-- Given records --

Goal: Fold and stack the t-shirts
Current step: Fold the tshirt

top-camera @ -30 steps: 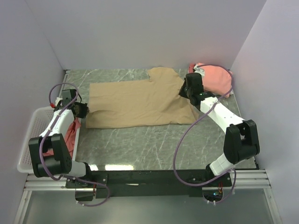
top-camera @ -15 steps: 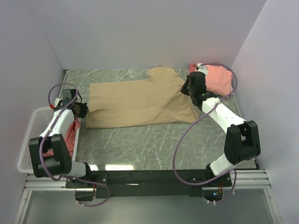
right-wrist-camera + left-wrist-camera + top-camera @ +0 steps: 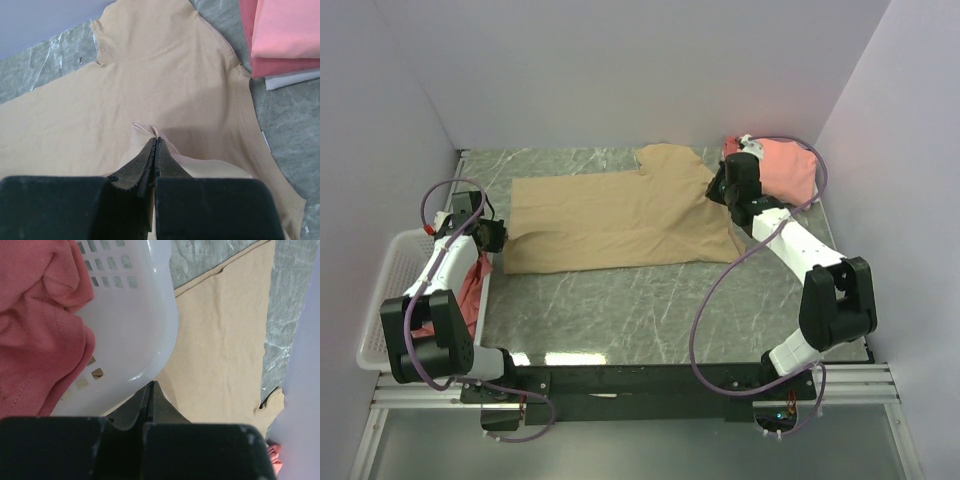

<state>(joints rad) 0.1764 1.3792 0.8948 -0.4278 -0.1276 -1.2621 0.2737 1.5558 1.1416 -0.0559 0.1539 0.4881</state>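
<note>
A tan t-shirt (image 3: 610,220) lies spread flat across the marble table. My left gripper (image 3: 498,238) is shut at the shirt's left edge, beside the basket corner; in the left wrist view the closed jaw tips (image 3: 151,384) sit against the tan cloth (image 3: 225,340). My right gripper (image 3: 718,190) is shut on a raised pinch of the shirt's right side near the sleeve, and the hem sticks up between the tips (image 3: 155,140). A stack of folded pink and red shirts (image 3: 785,168) lies at the back right.
A white perforated basket (image 3: 382,300) hangs off the table's left edge with a crumpled red shirt (image 3: 470,285) in it; its rim (image 3: 145,315) is close to my left gripper. Walls enclose the table at the back and sides.
My right gripper has moved slightly back and right toward the folded stack, drawing the shirt's right side with it. The left arm has barely moved.
</note>
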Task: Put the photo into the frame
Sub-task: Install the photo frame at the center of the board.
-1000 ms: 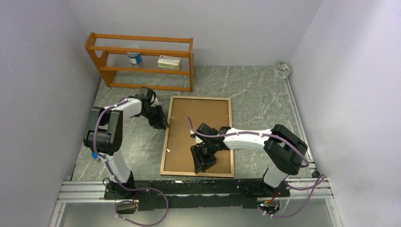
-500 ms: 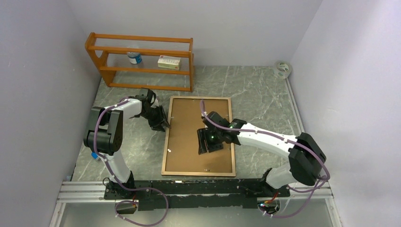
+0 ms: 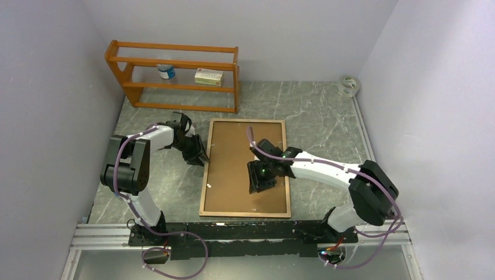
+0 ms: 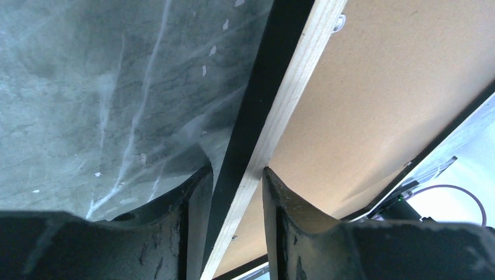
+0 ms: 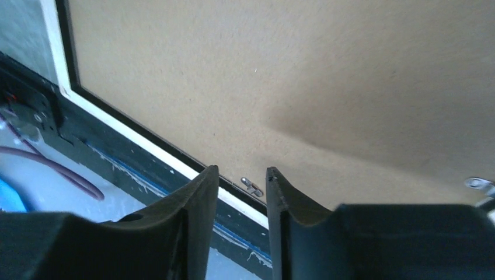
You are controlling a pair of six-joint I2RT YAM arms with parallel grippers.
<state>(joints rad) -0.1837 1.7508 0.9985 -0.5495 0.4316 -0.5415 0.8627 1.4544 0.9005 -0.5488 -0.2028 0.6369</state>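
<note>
A: Frame, where is it?
B: The frame point(image 3: 233, 214) lies flat on the worktop point(image 3: 321, 128), centre, between the two arms. Its light wood reverse faces up and its long sides run away from the bases. A brown backing board point(image 3: 239, 146) fills the opening.

A: Left gripper?
B: The left gripper point(image 3: 201, 158) is at the frame's left rail, about mid-length, slightly toward the far end. In the wrist view its fingers point(image 4: 195, 198) straddle the rail. One is on the black outer side, the other on the board side. The rail takes up most of the gap. Clamped or just close, cannot tell.

A: Right one?
B: The right gripper point(image 3: 258, 185) is over the backing board, right of centre, in the near half. Its fingers point(image 5: 198, 198) are spread a little with nothing between them. Board and near rail show through the gap. A small metal tab point(image 5: 252, 186) sits at the board's near edge, just past the tips. Whether the tips touch the board, cannot tell.

A: Anything else in shot?
B: An orange-brown shelf rack point(image 3: 175, 87) stands at the far left of the worktop, near the frame's far-left corner but apart from it. A bottle point(image 3: 166, 71) and a small box point(image 3: 209, 77) stand on it. A tape roll point(image 3: 348, 86) lies at the far right corner, well apart from the frame.
</note>
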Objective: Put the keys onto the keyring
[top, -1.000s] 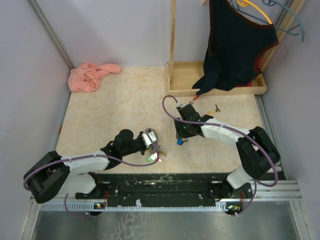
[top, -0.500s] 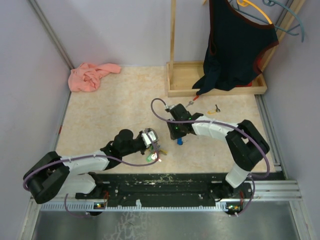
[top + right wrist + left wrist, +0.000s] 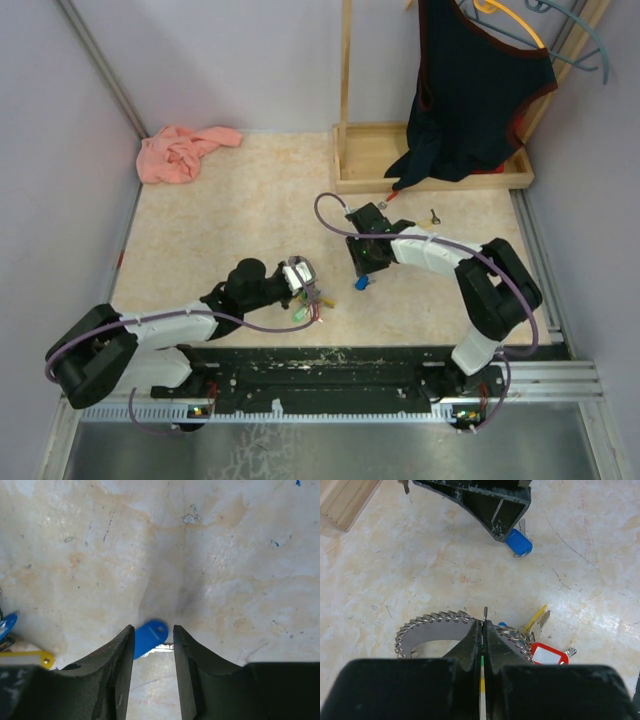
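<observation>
Two grippers are in view. The left gripper (image 3: pixel 483 622) has its jaws pressed together on the keyring (image 3: pixel 432 625), a coiled wire loop lying on the table (image 3: pixel 230 215), with a thin wire end poking up between the fingertips. Hanging on that loop to the right of the jaws are three things I can count: a yellow key (image 3: pixel 538 617), a red tag (image 3: pixel 548 655) with a white insert on which nothing can be read, and a small blue piece (image 3: pixel 502 625) just beside the fingers. Whether more keys lie under them cannot be told. The right gripper (image 3: pixel 153 628) is set narrow, jaws a little apart, and one loose blue key (image 3: pixel 519 541) lies flat on the table between its tips; whether the fingers press it cannot be told. It lies near the keyring but apart from it. Two more loose keys lie further back, near the wooden tray (image 3: pixel 360 160): a red-headed key (image 3: pixel 386 200) and a dark key (image 3: pixel 434 214). One dark garment (image 3: pixel 475 90) hangs over the tray, and one pink cloth (image 3: pixel 180 152) lies in the far left corner.
</observation>
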### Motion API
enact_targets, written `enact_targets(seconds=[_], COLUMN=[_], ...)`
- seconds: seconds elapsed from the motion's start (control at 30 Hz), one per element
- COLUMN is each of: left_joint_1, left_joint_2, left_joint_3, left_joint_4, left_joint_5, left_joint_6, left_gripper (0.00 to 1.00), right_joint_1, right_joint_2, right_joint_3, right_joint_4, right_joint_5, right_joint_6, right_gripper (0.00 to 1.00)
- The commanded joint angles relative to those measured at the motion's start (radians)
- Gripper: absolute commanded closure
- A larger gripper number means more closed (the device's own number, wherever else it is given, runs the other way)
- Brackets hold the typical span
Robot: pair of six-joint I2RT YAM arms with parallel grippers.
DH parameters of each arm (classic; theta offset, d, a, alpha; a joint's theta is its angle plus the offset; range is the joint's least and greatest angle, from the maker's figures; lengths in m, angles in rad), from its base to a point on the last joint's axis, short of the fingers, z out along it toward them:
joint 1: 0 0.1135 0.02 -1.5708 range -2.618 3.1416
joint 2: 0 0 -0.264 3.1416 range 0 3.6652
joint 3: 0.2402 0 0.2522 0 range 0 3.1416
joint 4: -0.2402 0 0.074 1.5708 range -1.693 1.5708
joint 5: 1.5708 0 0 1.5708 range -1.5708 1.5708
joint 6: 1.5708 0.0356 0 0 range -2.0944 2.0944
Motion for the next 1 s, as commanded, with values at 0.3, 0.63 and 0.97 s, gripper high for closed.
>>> enact_targets(seconds=[0.3, 0.63, 0.97], left_joint_1=[0.022, 0.037, 0.040], left_joint_2=[-0.034, -0.062, -0.071], left_joint_3=[-0.012, -0.034, -0.040], left_joint_4=[0.052, 0.075, 0.080], left_joint_5=[-0.020, -0.007, 0.002], left_joint_6=[-0.037, -0.042, -0.045], left_gripper=[0.99, 0.99, 0.99], right_joint_1=[0.134, 0.213, 0.235], right_joint_2=[-0.054, 0.087, 0.137], right_joint_3=[0.114, 0.204, 0.220], right_joint_4=[-0.167, -0.223, -0.251], right_joint_5=[0.078, 0.148, 0.229], right_joint_6=[-0.101, -0.122, -0.118], right_gripper=[0.62, 0.72, 0.75])
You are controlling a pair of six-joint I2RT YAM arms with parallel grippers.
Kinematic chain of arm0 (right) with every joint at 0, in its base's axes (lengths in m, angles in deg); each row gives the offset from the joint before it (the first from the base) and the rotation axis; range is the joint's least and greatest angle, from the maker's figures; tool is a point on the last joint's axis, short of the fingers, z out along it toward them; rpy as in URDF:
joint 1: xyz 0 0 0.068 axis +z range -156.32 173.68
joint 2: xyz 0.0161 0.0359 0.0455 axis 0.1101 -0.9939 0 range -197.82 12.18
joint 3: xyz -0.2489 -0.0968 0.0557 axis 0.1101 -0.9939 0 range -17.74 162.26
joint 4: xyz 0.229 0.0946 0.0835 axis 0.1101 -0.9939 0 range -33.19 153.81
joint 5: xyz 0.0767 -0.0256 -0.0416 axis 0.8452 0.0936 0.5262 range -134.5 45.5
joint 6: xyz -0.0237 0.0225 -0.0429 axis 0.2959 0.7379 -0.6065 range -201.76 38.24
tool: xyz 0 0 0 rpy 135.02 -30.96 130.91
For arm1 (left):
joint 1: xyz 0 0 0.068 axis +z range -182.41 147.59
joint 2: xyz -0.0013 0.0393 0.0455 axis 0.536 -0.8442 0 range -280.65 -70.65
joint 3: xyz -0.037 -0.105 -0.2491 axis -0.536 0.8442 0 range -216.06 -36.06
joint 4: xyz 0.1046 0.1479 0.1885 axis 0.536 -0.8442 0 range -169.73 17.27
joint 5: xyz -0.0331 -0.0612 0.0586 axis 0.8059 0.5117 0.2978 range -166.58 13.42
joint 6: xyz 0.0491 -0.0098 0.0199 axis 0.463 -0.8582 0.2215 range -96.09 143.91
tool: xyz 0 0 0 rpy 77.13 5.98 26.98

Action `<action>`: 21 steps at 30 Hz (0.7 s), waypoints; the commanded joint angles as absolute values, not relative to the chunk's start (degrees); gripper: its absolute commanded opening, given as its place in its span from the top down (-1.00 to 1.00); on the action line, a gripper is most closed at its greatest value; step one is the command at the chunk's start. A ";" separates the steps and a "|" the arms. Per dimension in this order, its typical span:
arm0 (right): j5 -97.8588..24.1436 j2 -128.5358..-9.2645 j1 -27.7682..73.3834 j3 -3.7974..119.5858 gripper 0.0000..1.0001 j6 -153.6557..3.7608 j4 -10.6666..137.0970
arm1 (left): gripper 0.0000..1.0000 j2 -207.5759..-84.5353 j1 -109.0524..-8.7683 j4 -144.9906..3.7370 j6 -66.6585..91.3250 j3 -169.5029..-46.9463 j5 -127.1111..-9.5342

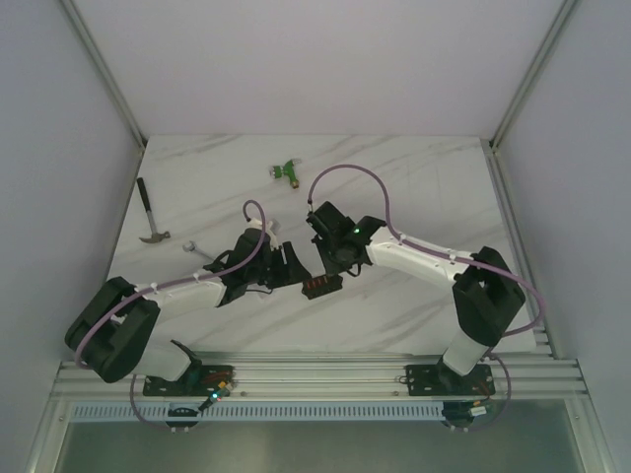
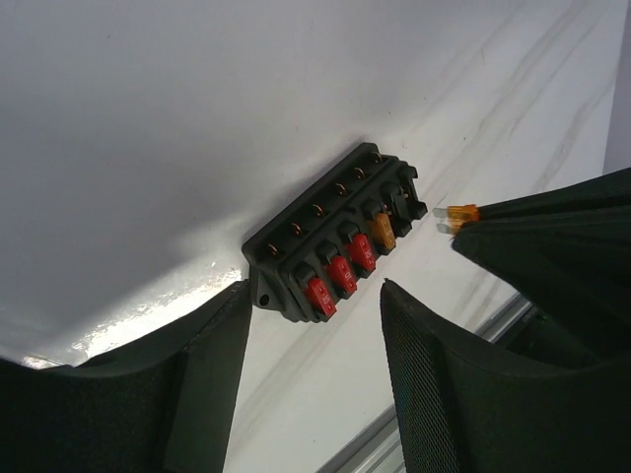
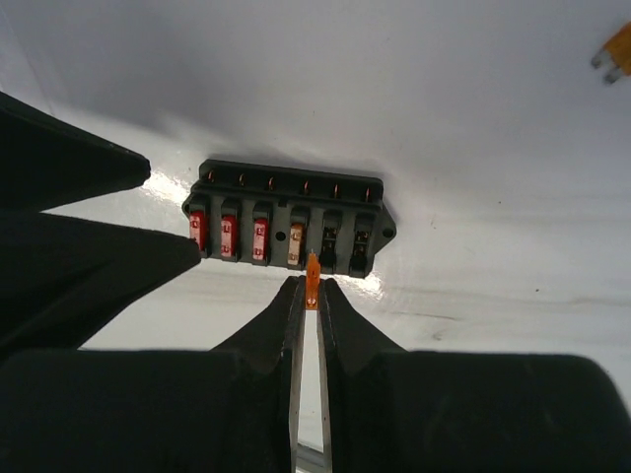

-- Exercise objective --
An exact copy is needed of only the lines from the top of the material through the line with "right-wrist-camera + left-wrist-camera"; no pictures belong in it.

-- Written response --
Goal: Fold and stack the t-shirts
Current step: Fold the tshirt

top-camera @ -30 steps: 
top-camera @ -15 steps: 
right-wrist-camera + left-wrist-camera + top-camera @ +0 steps: 

No additional answer is expected.